Many of us simply want to be comfortable. That was my story, and sometimes still is. We worship the idol that keeps us feeling as great as we possibly can. Why disrupt it with learning how to grieve and lament when we don’t have to? Seems like a waste of time and energy.

It is a waste, if this life is all we have. If we’re living for us, for now, in the moment, why on earth put yourself through any more trouble or pain than you must? But if the Bible is true, if Jesus really was and is who he says he was and is, we need to pause and take a good look at him: the Suffering Servant. We need to learn what to do when tragedy strikes. We need to learn what Romans 8 tells Jesus’ followers to do: suffer with him in order that we may also be glorified with him. Feel our deep pain, bring it to the One who gets it, who suffered on our behalf, so we may also share in his glory. I believe that those who have tasted the deepest bitterness of this life are the ones who will rejoice in glory the most with Jesus in the next one. And those of us who may have believed in Jesus but worshiped comfort and sought to distract or numb ourselves from the suffering of being alive, will find ourselves with him but wishing we had done the good work of entering our suffering fully with Jesus. Often we hear we should love like Jesus. I agree. We also need to lament like Jesus.

I had never thought of my suffering as a kindness of God to me. Now I am beginning to see his kindness to me in my pain. Our human brains have a hard time comprehending this: a God who could stop the horrific season, but does not, in order to bring about something so much greater than we could ever have imagined. The cross being the primary example of God doing this (Jesus’ example of praying in the garden yet another gorgeously painful picture of how to lament). He wounds so that he may heal (Hosea 6:1).

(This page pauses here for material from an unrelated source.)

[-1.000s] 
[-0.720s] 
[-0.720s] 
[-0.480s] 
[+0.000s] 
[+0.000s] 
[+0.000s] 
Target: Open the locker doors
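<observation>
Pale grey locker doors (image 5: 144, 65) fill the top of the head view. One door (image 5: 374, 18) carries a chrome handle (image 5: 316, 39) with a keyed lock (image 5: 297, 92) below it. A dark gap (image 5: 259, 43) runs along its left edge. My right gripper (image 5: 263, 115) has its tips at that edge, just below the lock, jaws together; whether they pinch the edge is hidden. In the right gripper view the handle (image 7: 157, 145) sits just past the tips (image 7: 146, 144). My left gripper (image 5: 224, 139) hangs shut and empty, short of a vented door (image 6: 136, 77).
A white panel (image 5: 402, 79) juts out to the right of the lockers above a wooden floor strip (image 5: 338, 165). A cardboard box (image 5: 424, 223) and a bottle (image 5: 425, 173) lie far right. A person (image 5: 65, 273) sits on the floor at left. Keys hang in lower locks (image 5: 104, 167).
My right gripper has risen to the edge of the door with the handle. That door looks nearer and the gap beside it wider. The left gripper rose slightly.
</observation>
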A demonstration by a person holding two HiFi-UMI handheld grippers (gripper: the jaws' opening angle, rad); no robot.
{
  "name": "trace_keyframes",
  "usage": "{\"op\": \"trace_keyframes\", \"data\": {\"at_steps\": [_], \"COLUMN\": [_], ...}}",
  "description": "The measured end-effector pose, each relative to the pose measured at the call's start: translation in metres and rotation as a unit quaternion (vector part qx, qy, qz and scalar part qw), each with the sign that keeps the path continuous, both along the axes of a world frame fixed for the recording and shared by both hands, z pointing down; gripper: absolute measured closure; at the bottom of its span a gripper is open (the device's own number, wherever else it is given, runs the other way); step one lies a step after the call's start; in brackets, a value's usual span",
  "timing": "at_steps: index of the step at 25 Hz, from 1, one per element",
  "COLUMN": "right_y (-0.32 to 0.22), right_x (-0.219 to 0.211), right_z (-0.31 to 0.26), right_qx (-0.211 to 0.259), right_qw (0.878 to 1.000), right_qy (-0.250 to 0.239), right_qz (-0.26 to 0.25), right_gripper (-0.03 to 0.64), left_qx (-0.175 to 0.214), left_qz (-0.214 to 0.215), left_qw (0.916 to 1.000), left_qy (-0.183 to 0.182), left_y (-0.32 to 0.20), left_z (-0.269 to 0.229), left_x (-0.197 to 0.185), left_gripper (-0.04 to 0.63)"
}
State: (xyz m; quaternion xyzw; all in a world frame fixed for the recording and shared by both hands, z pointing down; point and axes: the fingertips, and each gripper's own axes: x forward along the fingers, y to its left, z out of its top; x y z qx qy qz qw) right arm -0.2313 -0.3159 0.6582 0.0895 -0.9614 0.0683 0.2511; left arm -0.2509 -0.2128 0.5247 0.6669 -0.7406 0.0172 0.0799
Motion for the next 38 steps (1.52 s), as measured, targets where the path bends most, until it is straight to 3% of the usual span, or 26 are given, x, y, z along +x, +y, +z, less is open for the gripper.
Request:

We don’t understand. We may not understand the all-difficult question we ask in our pain of “Why?”. We don’t have to understand. Tim Keller flushes this out beautifully in Walking with God (mentioned above). Christianity is the only belief system I know of where the leader suffered at utmost cost to himself to save humanity and all of creation. If anyone gets it, he does. Now I’m going to tell a few things to myself, that I need to remember and you’re welcome to listen in!

Jesus gets your pain. He gets the grief. He won’t be overwhelmed by your anger, your fear, your questions, your doubts, your gut-wrenching weeping. No, indeed. He welcomes it. He counts your tears. He weeps with you. And one day, you’ll get to share in a greater joy that won’t even compare to the worst of sleepless nights and a wet pillow here. One day all those tears will be gone. So cry them now. Otherwise, what will he wipe away?